Starting at the line that contains "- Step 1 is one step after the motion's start" in the listing below, write out every line word for word until you have written the line that contains "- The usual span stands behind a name".
○ ○ ○ ○
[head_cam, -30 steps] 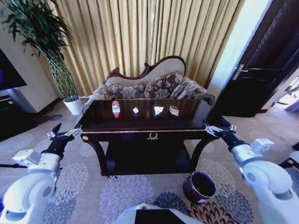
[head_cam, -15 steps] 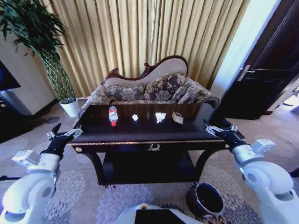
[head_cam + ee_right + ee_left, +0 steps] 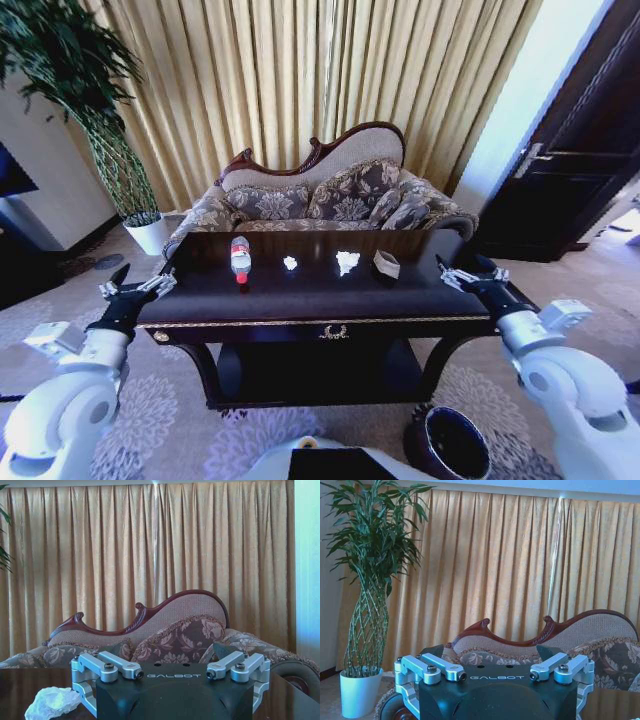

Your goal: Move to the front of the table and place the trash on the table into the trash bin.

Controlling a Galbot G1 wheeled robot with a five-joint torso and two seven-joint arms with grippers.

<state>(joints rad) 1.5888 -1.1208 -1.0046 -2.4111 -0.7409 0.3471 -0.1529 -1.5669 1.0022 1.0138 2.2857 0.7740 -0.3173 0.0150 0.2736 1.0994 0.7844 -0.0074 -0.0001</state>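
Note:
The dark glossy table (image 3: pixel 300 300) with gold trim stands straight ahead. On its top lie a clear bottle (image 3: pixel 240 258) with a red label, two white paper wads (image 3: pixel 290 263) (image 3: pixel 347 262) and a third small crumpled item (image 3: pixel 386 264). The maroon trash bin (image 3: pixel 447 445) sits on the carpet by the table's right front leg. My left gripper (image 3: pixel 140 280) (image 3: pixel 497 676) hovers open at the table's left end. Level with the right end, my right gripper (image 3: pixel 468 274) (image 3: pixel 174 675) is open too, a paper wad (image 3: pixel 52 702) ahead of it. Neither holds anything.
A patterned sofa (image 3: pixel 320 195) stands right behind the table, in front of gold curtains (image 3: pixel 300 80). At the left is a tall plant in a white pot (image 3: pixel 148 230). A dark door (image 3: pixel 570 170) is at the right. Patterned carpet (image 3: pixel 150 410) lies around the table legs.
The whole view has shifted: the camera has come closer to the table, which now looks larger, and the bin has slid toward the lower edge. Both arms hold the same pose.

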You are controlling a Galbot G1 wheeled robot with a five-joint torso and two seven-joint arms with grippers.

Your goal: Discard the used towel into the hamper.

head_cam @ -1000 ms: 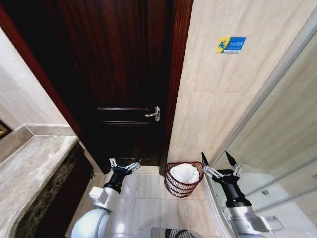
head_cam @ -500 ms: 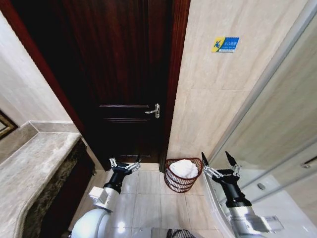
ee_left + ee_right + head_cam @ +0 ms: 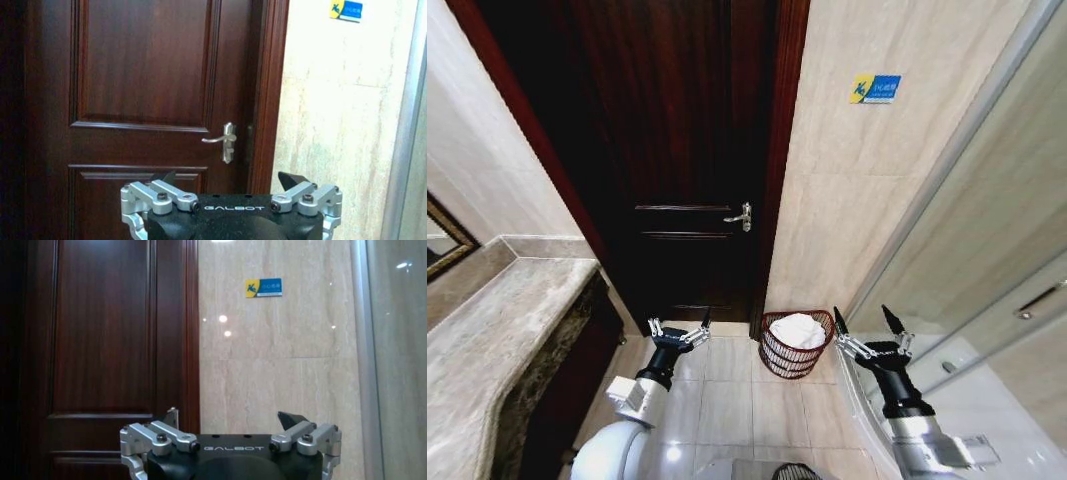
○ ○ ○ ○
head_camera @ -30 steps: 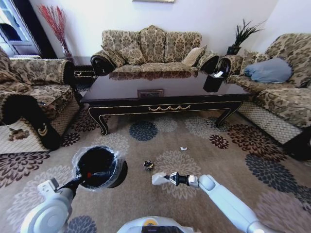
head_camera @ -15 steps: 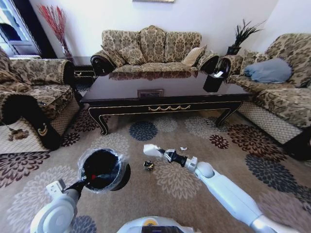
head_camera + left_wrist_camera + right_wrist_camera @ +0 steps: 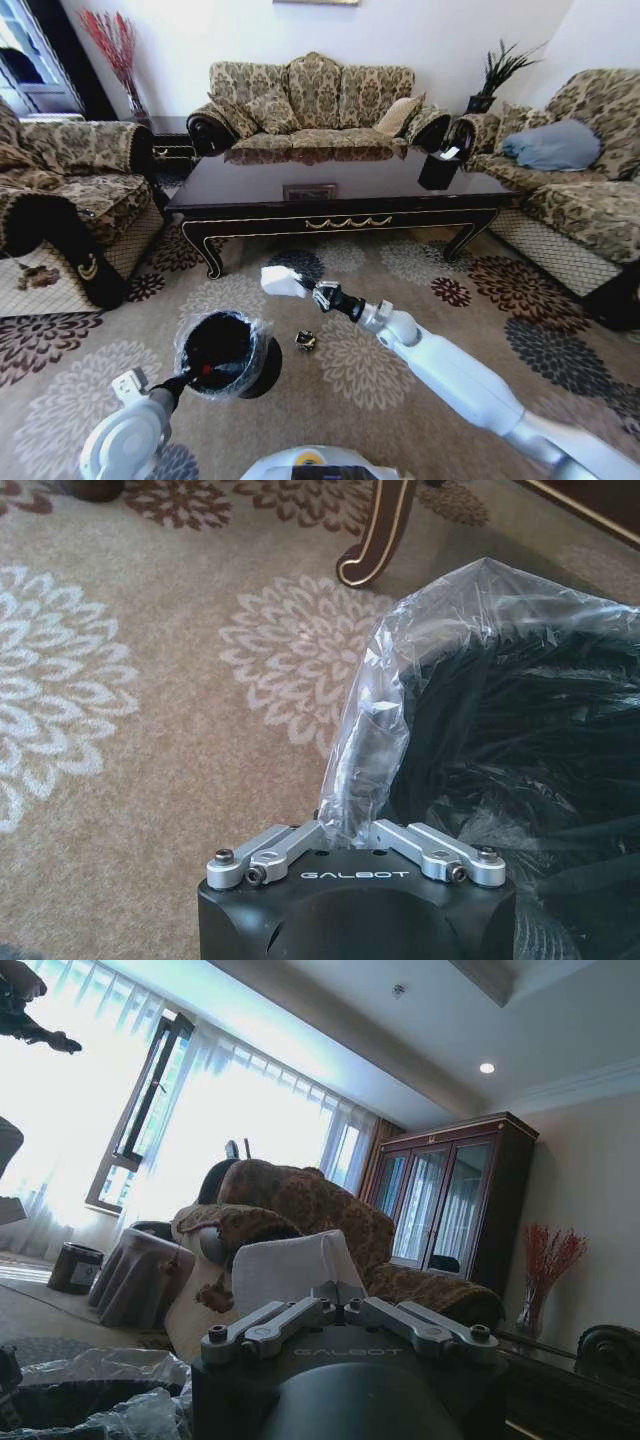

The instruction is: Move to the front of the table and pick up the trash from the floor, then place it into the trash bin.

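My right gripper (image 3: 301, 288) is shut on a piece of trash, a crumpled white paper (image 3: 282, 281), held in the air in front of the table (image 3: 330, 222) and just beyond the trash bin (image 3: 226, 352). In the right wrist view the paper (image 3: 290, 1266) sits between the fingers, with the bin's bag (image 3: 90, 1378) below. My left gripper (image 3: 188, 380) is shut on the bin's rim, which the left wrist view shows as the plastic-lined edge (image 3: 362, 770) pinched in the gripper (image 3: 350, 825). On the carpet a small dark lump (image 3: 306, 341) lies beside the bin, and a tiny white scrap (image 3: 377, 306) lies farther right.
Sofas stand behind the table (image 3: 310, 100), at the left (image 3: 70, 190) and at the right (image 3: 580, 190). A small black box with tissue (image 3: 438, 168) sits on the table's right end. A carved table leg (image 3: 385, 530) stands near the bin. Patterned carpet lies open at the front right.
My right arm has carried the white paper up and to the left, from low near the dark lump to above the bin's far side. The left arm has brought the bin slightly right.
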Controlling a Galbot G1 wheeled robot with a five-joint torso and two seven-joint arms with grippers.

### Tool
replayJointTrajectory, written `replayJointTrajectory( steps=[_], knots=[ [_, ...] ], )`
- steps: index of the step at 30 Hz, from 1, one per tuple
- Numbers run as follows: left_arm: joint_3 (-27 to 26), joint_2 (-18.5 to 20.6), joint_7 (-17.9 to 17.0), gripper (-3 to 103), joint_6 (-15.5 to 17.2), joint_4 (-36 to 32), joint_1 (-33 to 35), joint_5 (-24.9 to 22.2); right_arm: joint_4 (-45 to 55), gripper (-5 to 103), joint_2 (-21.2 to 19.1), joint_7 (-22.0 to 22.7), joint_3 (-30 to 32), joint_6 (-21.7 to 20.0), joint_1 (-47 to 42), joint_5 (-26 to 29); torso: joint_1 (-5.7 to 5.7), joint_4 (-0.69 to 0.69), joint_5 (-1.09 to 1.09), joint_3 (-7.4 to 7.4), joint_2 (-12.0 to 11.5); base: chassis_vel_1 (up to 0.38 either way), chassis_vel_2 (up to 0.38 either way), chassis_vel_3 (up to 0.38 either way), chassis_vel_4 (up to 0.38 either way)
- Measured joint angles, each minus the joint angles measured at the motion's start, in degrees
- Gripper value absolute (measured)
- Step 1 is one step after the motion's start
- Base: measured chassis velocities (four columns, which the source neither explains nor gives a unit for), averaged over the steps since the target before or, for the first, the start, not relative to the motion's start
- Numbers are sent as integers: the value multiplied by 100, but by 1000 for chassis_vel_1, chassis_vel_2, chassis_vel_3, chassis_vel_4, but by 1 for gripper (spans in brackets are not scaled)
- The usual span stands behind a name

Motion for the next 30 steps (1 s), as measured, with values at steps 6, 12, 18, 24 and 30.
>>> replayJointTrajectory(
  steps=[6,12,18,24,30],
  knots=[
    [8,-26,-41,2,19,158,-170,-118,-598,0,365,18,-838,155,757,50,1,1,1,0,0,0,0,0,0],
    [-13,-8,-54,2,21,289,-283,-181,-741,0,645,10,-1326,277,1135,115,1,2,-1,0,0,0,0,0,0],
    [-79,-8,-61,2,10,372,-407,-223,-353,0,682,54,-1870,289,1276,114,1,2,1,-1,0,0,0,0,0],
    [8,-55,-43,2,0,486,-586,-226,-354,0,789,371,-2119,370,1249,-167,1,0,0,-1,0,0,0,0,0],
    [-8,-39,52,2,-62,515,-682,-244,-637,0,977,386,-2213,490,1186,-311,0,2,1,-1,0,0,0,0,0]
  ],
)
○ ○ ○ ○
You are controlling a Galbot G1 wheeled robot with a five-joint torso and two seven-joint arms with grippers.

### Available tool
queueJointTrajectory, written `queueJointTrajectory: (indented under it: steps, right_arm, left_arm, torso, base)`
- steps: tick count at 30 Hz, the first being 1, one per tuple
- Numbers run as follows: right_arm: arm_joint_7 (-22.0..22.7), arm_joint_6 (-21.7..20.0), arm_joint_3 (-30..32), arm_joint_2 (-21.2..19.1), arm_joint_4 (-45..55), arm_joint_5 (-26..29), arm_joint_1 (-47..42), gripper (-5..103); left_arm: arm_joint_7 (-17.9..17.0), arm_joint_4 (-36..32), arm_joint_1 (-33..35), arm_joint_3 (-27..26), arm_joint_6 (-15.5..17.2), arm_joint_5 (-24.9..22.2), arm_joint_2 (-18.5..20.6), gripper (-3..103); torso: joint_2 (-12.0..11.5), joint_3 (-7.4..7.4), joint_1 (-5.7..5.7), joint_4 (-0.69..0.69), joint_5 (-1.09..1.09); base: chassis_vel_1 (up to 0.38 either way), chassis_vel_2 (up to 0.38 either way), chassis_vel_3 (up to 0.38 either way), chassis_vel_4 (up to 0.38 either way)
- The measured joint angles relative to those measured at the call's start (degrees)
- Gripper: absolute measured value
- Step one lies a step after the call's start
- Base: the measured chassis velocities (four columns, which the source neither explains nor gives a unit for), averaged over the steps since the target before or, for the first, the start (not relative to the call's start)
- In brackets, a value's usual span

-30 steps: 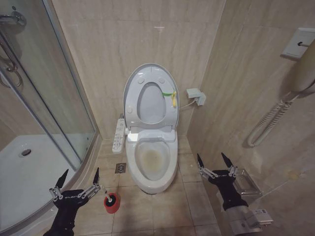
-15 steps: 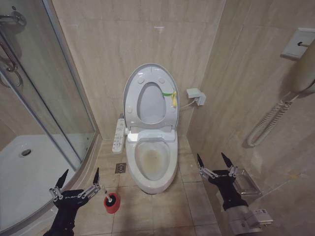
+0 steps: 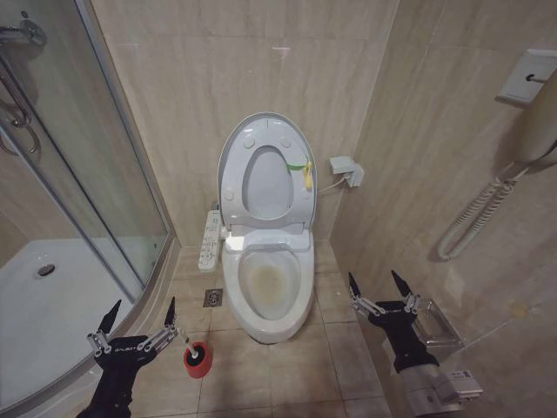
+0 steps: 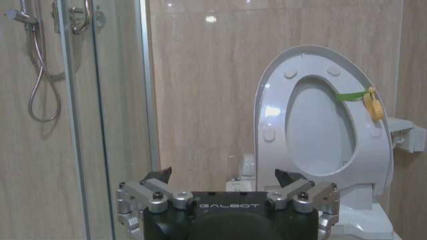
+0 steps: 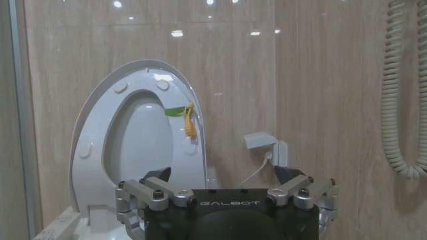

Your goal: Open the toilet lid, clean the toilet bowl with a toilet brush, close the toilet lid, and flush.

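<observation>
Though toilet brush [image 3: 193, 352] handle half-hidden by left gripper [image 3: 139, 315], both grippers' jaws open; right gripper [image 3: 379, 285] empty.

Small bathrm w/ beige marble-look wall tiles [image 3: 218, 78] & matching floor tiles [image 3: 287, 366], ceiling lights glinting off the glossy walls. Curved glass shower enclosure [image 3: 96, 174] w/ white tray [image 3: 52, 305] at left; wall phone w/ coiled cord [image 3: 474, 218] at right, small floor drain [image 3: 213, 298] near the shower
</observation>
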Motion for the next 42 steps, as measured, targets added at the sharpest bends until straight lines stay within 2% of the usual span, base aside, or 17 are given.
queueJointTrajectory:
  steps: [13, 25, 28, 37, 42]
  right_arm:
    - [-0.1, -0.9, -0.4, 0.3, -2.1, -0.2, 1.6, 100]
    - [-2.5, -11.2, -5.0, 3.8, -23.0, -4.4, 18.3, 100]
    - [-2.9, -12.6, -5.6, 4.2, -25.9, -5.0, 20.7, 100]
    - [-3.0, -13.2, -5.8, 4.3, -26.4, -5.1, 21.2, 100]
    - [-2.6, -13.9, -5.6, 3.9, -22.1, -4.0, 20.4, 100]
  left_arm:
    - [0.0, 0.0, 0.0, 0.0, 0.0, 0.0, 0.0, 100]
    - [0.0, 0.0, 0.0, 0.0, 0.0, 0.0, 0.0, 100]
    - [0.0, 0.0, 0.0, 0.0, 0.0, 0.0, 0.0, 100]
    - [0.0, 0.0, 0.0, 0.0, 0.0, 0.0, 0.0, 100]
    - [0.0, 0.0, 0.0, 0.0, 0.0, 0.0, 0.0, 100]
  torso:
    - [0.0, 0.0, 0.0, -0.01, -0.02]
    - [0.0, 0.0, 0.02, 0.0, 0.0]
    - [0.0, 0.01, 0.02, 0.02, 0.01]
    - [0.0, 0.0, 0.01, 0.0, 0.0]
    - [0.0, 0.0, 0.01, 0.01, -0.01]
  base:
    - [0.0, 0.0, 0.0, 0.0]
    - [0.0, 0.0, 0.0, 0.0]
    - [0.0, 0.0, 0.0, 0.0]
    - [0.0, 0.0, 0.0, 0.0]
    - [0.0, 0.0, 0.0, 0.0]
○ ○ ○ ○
-- RESULT FOR THIS TASK --
- Step 1 is one step after the motion's start
- Base: measured chassis velocities (four columns, which the source neither explains nor gives a unit for), averaged over the steps since the target before or, for the first, the start, not relative to the motion's start
- Numbers are sent as integers: the value multiplied by 100, but by 1000 for chassis_vel_1, chassis_vel_2, chassis_vel_3, chassis_vel_4, but by 1 for gripper (spans in brackets are not scaled)
- The usual span stands behind a name

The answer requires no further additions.